なつねこ(5歳~)

絵本

文:かんのゆうこ 絵:北見葉胡 出版:講談社

夏の風物詩、風鈴。

その音の中に、風の歌が聞こえた人はいるでしょうか?

その歌が聞こえたのなら、なつねこに会えるかもしれません。

あらすじ

夏になると、女の子のなみこの家では、軒下に風鈴がかけられます。

なみこは風鈴の音が大好きでした。

その音を、お母さんは「ガラスの揺れる音」と言いますが、なみこにはガラスの揺れる音の奥から、透き通った風の歌が聞こえる気がしてなりません。

そんなある日の夕暮れのこと。

なみこが、風鈴の音に耳をすましていると、庭の向こうから風鈴の音が聞こえてきたのです。

不思議に思って外に出てみると、そこには浴衣を着たかわいらしいネコが、風鈴を持ってちょこんと立っていました。

そのネコはこなつと名乗り、なみこの家の風鈴は兄が作ったものだと言いました。

こなつはなみこに「風鈴づくりを見に来ませんか?」と聞きました。

なみこは風鈴づくりを見に行くことに決め、こなつについていきました。

歩きながら、こなつは色々なことを話してくれました。

昔はクーラーがなかったので、涼むために風鈴がよく売れたこと。

今は風鈴をかける家も減ったこと。

でも、兄さんは風鈴が好きで、作り続けていることなど。

話に夢中になっていると、いつの間にか見知らぬ森の中を歩いていました。

そして目の前には一軒の家が。

そこがこなつの家であり、風鈴づくりの工房でした。

中に入ると、工房の戸が開き、こなつのお兄さんが顔を出しました。

名前はなつねこ。

早速、風鈴づくりを見せてもらうことになり、なみこは工房の中へ。

なつねこは溶かしたガラスを、ガラス棒の先に巻き取ります。

さらにガラス棒の反対側から息を吹き込むと、溶かしたガラスが膨らんで、丸いガラス球になったのです。

ガラス玉が出来たら、次は絵付けの作業です。

なみこも絵を描かせてもらえることになり、なつねこと一緒に絵付けを始めました。

そこでなみこは思い切って聞いてみることにしました。

風鈴から聞こえる、風の歌のことを。

すると、なつねこはこの工房で作られる、風鈴の秘密を教えてくれたのです・・・。

『なつねこ』の素敵なところ

  • 風鈴から始まるひと夏の出会いと物語
  • 不思議で面白い風鈴の作り方がわかる
  • 風鈴の透き通った音の素敵な秘密

この物語は、風鈴の澄んだ音色から始まります。

その音を通して、こなつと出会い、不思議な工房へと誘われます。

そこで起こること、その後のことはまさに夏の夜の夢のよう。

とても素敵で、不思議で、でもどこかおぼろげな一夜。

これが夏の夜のイメージとぴったりで、美しくも儚げな雰囲気を醸し出しているのです。

読み終わった後に、風鈴の綺麗だけれど、どこか儚く、残響を残し消えていく音色を絵本全体から感じられるのが、素敵なところです。

さて、そんな出会いの中で辿り着く、風鈴工房。

そこではなつねこが、風鈴を作るところを見せてくれます。

そこでの風鈴の作り方は現実と一緒です。

あの風鈴の不思議な形が、どうやって出来るのか?

固いガラスをどうやって成型するかがわかります。

そんな風鈴の作り方を、なみこと一緒に教えてもらうことが出来るのも、素敵なところでしょう。

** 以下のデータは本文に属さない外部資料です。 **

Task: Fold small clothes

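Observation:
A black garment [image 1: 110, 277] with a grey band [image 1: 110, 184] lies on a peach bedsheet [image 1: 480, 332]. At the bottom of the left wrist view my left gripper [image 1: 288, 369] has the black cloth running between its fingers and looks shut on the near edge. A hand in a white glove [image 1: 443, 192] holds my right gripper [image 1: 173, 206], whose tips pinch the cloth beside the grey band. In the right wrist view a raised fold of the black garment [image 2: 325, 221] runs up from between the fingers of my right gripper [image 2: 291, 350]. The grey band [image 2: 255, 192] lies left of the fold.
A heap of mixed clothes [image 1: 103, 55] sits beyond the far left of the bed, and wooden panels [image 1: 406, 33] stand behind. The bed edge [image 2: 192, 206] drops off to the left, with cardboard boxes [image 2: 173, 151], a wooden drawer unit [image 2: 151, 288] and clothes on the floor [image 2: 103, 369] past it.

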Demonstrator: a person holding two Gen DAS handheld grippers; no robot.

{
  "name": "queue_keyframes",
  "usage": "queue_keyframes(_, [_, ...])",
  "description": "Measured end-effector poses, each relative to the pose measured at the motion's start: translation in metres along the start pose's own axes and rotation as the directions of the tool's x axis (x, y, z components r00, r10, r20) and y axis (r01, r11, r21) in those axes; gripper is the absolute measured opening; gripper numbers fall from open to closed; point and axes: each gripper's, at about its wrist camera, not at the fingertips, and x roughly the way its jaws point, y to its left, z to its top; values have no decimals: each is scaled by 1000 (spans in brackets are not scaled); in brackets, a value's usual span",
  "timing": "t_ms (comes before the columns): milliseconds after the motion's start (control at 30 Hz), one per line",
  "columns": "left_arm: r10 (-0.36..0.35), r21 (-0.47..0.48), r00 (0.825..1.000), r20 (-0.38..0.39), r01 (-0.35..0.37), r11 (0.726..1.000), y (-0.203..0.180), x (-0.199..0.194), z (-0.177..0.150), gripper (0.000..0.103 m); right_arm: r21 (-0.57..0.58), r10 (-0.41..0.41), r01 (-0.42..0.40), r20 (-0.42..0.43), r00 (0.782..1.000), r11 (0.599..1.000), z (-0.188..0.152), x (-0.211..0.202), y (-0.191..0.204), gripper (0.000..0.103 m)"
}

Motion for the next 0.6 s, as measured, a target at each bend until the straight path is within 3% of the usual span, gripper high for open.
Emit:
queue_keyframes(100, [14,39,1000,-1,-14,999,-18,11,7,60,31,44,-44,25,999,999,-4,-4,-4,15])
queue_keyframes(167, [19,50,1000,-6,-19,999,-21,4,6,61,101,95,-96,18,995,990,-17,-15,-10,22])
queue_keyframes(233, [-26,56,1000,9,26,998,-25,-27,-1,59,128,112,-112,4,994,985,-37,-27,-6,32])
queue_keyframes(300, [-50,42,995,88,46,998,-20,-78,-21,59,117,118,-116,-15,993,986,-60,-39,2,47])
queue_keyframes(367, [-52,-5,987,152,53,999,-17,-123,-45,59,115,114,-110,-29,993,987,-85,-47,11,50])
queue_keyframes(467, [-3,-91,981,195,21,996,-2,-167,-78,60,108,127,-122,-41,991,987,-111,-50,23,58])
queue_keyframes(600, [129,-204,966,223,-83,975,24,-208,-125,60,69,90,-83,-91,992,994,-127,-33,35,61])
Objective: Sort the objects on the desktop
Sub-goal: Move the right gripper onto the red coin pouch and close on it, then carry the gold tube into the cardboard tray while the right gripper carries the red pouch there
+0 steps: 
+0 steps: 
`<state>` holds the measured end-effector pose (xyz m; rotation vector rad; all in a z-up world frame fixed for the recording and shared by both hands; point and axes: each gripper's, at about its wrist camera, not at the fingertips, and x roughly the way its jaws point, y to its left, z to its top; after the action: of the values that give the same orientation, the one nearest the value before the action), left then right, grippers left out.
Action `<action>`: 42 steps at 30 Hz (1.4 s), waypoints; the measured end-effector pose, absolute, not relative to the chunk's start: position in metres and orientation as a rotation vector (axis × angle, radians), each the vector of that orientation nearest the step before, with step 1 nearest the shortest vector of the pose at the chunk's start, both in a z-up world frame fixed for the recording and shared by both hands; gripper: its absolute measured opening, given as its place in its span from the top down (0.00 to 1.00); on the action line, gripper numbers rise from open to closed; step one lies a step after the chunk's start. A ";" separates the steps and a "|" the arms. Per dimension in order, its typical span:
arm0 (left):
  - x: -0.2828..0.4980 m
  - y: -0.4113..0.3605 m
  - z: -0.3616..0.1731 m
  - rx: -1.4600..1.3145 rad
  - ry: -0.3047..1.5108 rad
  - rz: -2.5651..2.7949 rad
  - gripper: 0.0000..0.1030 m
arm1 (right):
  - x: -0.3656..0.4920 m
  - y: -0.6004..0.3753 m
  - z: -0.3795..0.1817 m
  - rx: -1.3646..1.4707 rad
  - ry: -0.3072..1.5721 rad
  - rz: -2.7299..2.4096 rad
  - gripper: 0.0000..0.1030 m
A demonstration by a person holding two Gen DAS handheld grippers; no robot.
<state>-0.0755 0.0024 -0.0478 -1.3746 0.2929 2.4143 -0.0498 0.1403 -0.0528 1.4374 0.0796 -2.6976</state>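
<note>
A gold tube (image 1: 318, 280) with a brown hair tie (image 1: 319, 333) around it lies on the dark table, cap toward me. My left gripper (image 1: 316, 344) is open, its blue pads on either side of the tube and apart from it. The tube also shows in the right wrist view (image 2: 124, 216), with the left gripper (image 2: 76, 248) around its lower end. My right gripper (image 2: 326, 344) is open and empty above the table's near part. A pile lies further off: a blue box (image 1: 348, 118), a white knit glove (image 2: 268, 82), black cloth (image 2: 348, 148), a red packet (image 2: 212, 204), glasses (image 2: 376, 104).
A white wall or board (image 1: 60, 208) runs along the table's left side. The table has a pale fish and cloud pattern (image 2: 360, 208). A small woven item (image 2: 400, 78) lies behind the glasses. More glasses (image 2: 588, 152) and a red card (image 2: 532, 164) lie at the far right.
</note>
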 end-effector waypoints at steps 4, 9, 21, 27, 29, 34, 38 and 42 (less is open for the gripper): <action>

しかし、なによりも嬉しいのは、風鈴の秘密を知ることが出来ること。

なみこが風鈴の音の奥から感じていた歌。

その秘密を教えてもらえます。

この秘密が、詩的でロマンチックでとっても素敵。

知れば、風鈴の音を聞いた時に、新たな物語が頭の中に浮かんでくるかもしれません。

そして、風鈴を見た時に、「これはなつねこが作った風鈴かな?」と思いを馳せてしまうでしょう。

そんな魅力が、なつねこの風鈴には込められています。

風鈴の音色をきっかけにした、不思議で素敵で儚い出会い。

読めば、自分の家にも風鈴をかけ、その音色に耳をすませたくなる物語です。